A 10 year old sweaty Alauddin has been working at a vegetable market near Dhaka for a few month now. He cleans and hauls potatoes in metal containers that he can barely lift.

He said he used to attend Debraipatch Primary School, near the northeast city of Jamalpur, until a powerful flood last year wrecked the school and his family’s home and land.

They moved to Dhaka slum where his father still pulls a tractor and his mother works part time as a cleaner at a private high school.

Alauddin’s work contributes 100 taka ($1.15) a day to the family finances, money the family can’t do without, his father said.

“My children will never go back to school,” he admitted. “We are struggling with rent and our daily livelihood.
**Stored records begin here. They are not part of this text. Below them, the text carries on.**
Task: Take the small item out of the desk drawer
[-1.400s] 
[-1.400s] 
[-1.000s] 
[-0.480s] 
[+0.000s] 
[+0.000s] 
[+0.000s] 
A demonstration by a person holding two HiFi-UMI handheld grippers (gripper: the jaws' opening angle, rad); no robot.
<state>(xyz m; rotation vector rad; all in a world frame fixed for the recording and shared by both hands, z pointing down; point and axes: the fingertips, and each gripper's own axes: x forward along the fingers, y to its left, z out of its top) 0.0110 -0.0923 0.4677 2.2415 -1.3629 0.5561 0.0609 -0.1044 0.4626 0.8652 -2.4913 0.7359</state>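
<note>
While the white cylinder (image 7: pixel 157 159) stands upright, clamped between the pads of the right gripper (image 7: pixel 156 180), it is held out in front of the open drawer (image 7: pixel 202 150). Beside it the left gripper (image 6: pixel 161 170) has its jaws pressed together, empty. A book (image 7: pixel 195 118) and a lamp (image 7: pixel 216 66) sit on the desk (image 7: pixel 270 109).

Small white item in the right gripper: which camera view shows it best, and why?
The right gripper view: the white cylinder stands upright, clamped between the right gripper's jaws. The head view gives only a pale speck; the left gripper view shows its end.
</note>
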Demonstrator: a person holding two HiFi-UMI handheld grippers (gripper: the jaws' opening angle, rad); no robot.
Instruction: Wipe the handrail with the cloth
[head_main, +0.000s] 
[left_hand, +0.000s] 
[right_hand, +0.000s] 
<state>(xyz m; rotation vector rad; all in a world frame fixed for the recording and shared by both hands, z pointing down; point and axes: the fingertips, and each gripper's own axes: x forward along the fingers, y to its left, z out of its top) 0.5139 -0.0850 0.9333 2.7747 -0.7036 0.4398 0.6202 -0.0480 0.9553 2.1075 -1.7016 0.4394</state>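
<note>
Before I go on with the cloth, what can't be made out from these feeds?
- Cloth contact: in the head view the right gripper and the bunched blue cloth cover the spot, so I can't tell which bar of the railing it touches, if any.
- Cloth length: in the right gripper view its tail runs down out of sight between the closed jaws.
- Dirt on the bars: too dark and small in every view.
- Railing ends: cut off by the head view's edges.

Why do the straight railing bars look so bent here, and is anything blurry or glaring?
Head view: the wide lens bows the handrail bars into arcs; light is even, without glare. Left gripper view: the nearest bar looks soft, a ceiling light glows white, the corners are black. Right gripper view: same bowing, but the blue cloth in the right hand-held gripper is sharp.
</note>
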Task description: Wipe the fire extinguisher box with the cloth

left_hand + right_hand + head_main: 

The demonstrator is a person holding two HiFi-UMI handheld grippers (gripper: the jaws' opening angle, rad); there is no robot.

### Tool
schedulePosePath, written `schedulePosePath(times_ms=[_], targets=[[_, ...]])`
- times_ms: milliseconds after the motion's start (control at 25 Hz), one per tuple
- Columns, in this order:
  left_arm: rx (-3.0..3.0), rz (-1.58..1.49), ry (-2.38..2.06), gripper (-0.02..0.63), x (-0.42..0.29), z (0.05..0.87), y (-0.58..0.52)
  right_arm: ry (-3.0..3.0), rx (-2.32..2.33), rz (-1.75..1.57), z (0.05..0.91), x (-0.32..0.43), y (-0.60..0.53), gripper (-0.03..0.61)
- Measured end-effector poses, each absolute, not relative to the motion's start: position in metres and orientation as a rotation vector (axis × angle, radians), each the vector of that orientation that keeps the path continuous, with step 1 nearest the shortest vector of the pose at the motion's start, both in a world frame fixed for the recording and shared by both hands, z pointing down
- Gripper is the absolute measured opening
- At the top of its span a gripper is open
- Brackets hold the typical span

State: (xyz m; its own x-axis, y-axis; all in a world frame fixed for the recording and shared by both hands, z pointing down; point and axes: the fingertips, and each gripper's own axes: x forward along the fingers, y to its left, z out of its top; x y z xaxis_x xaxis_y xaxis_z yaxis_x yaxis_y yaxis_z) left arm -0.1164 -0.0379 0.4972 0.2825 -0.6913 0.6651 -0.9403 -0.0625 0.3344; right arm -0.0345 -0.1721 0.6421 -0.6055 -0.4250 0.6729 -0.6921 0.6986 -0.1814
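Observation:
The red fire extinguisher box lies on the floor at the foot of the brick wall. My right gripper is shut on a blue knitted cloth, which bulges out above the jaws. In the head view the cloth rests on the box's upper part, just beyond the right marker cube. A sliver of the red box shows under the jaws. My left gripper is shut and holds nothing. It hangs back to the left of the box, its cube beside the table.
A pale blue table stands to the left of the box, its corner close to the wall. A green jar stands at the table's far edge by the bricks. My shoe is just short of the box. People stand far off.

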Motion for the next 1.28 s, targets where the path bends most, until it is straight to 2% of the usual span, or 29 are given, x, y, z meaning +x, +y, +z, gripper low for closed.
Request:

How can we bear it? [my son’s] educational expenses?”

Bangladesh climate crisis
Global warming’s effects, especially increased cyclones and coastal flooding that brings saltwater inland, have devastating consequences for Bangladesh and decimate the livelihoods of millions. [File: Mahmud Hossain Opu/AP]

Mohibul Hasan Chowdhury, Bangladesh’s deputy state minister of education, said in a telephone interview with the Thomson Reuters Foundation that floods last year inundated more than 500 educational institutions in 10 districts across the country.

While a few were entirely washed away, most have since dried out – but only a few have been repaired sufficiently to be available for classes, he said.

The new flood-related closings follow long pandemic-related shutdowns. Children who do not need to work are often still out of school in many locations.

Bangladesh’s Annual Primary School Census for 2021 showed 10.24 million students attending 65,000 government primary schools – but noted the drop-out rate in 2021 was more than 17 percent, with more than 2 million children leaving school.

According to educational officials, global warming impacts were the main driver of that flight.

Alamgir Mohammad Mansurul Alam, director-general of the Directorate of Primary Education, called the drop-out rate “alarming” and noted “one of the big reasons is climate change”.

“Last year we observed that more than 500 schools were damaged by flooding. The students could not go to school for a long time,” he said in an interview.

What became evident, he said, is that “a large number of them never come back to school and are involved in different work to support their family.”

More than 14,000 private primary schools in Bangladesh were also at least temporarily shuttered by the COVID-19 pandemic, said Iqbal Bahar Chowdhury, chairman of the country’s private primary school association.

According to UNICEF’s October joint report, UNESCO and UNICEF, 37 million children have had their education interrupted by school closings in Bangladesh since the outbreak of the pandemic in 2020.

Rupa, nine years old, is one among the children who work instead of attending school.

After her family’s home in Khulna Shyamnagar was destroyed by a cyclone last year, her family came to join an aunt living in a slum near Dhaka.

Rupa’s mother eventually abandoned her blind husband, who could not work, leaving her daughter behind with him. The girl now earns 100 Taka ($1.15) per day by helping to unload watermelon at the wharf.

“I realise it’s really hard for a little girl to work with adult workers but I’m helpless. I also have a year-old baby and family to maintain,” said her aunt, who works as a cook.

Syeda Munira Sultana is the national project coordinator for International Labour Organization Bangladesh. She said that she has met many girls similar to Rupa who were forced into work due to extreme weather or other climate changes. “I was surprised to see many girls younger than 10 years old working in a factory near Keraniganj, where women’s dresses are produced,” she said.

“I talked to them and they said most of them came from climate-vulnerable areas like Barisal, Khulna and Satkhira – and all of them are dropouts from school,” she added.

Children forced to work can face both physical and mental harm as well as losing their chance at an education, which can restrict their future opportunities and lead to inter-generational cycles of poverty and child labour, said Tuomo Poutiainen, director of the ILO’s Bangladesh office.

“Children are paying a high price for climate change,” added Shelton Yett, UNICEF’s representative in Bangladesh.